How to complete this task:
Find "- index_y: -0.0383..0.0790" and "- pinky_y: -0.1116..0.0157" in the records below. Copy the lines holding them and every line between, exactly, and no others.

Data extracted from a collection
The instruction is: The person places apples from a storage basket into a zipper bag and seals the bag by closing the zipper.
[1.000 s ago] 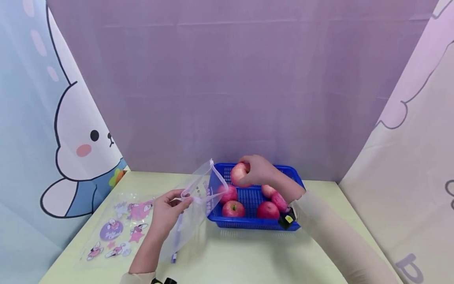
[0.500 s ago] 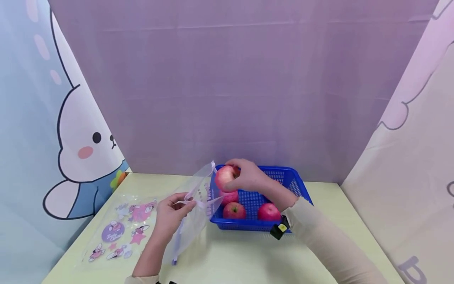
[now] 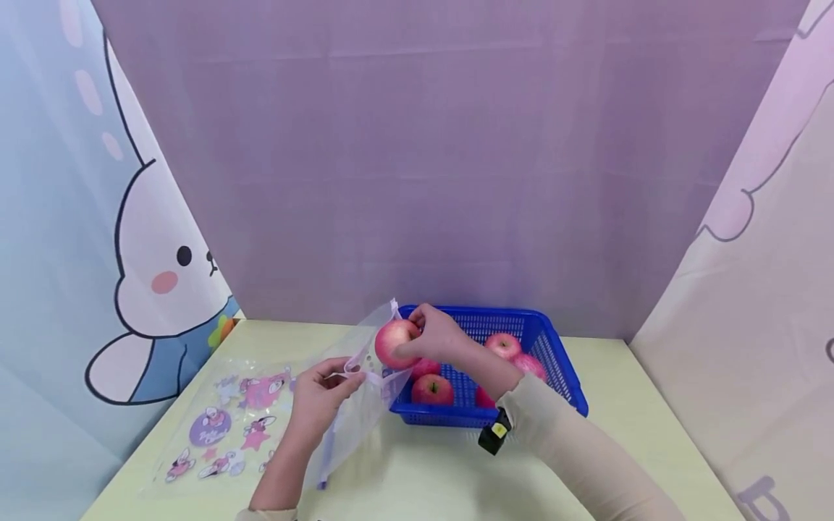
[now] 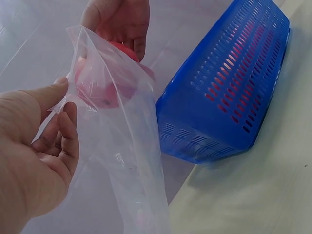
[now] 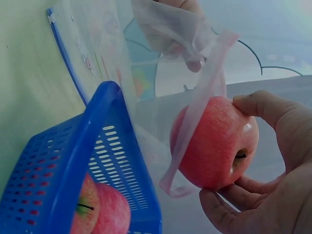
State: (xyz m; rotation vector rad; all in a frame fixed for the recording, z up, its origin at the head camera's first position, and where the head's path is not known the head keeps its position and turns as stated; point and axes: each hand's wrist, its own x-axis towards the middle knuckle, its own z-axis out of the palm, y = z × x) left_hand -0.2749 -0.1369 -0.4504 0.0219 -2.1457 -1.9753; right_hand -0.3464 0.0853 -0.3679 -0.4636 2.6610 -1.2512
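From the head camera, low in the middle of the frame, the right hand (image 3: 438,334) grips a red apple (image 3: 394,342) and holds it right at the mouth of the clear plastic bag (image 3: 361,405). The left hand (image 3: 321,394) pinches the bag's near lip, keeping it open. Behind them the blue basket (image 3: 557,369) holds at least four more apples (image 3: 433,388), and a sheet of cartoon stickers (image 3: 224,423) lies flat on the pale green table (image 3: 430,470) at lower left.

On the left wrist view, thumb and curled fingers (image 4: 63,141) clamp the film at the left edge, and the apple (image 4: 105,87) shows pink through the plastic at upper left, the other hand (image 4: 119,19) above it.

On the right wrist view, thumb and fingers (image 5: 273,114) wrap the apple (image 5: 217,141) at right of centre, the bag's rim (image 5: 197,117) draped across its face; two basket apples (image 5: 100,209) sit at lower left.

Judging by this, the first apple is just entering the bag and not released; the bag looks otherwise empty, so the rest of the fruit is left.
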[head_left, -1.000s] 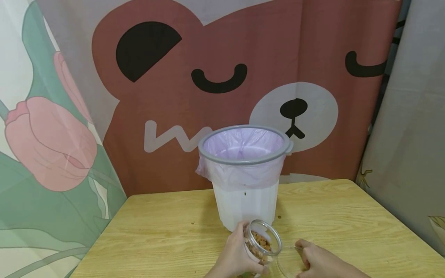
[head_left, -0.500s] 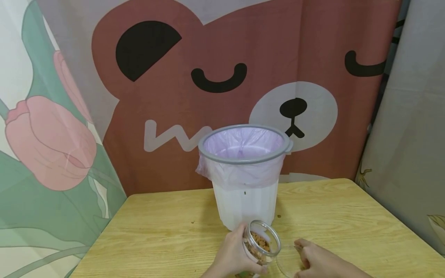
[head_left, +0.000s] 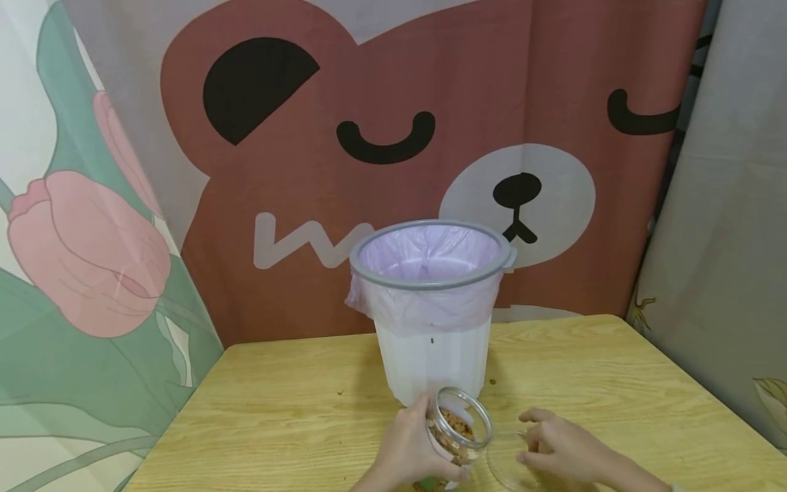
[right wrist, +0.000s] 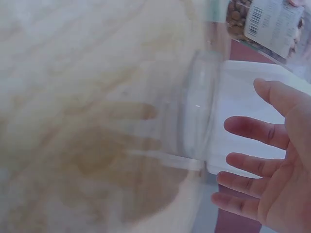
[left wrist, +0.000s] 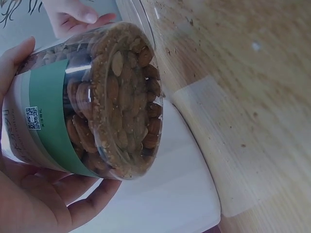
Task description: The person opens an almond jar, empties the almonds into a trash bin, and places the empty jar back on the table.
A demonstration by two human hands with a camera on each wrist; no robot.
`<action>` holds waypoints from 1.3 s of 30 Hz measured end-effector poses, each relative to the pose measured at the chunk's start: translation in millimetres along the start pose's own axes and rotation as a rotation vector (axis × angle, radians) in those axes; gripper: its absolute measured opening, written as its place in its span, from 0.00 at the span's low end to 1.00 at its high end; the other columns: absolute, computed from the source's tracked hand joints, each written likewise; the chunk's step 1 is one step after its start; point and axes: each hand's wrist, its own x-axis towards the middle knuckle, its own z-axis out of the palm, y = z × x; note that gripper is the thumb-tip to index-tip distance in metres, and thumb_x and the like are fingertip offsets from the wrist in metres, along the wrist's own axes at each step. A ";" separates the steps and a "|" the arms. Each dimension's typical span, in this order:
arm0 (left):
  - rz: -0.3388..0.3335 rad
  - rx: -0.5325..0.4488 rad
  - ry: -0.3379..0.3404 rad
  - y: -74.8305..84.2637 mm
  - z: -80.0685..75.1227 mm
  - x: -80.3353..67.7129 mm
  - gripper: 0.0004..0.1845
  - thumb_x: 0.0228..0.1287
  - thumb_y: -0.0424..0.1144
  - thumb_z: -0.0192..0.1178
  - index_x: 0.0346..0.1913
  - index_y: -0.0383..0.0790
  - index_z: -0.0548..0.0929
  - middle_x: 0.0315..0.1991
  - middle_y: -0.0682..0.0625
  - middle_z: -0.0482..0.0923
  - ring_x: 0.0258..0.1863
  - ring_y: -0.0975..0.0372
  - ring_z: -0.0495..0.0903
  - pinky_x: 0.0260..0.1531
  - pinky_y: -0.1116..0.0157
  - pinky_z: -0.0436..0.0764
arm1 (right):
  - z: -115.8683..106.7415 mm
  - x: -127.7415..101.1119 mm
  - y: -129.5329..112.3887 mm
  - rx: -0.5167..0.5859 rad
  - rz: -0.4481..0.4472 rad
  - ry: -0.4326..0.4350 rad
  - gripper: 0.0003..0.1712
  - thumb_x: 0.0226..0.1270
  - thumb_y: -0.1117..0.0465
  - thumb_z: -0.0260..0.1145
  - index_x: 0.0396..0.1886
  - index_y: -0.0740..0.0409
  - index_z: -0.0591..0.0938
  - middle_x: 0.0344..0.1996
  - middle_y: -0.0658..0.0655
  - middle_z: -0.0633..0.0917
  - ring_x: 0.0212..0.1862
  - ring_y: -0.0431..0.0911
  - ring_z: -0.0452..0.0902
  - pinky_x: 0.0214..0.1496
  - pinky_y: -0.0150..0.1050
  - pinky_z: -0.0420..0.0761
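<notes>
Partly cut off below, the left hand [head_left: 408,454] grips the almond jar [head_left: 458,427] — right hand [head_left: 553,447] open, holding nothing.

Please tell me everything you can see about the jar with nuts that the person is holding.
The jar is clear, looks like plastic, and has a wide round mouth with no lid on it. It is packed with brown nuts that look like almonds. A green and white label with a small QR code wraps its side. The left hand grips it, fingers curled round its wall, and holds it tilted, mouth toward the white bin just behind it. It is lifted over the wooden table.
</notes>
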 end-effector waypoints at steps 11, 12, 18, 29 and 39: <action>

Completed exercise:
  - index_y: -0.0383..0.0790
  - index_z: -0.0548..0.0929
  - middle_x: 0.0315..0.1991
  - middle_y: -0.0682..0.0625
  - middle_z: -0.0482..0.0923
  - ring_x: 0.0258..0.1863
  - ring_y: -0.0975..0.0372
  - ring_z: -0.0495..0.0903
  - pinky_x: 0.0260..0.1531
  - pinky_y: -0.1116..0.0157

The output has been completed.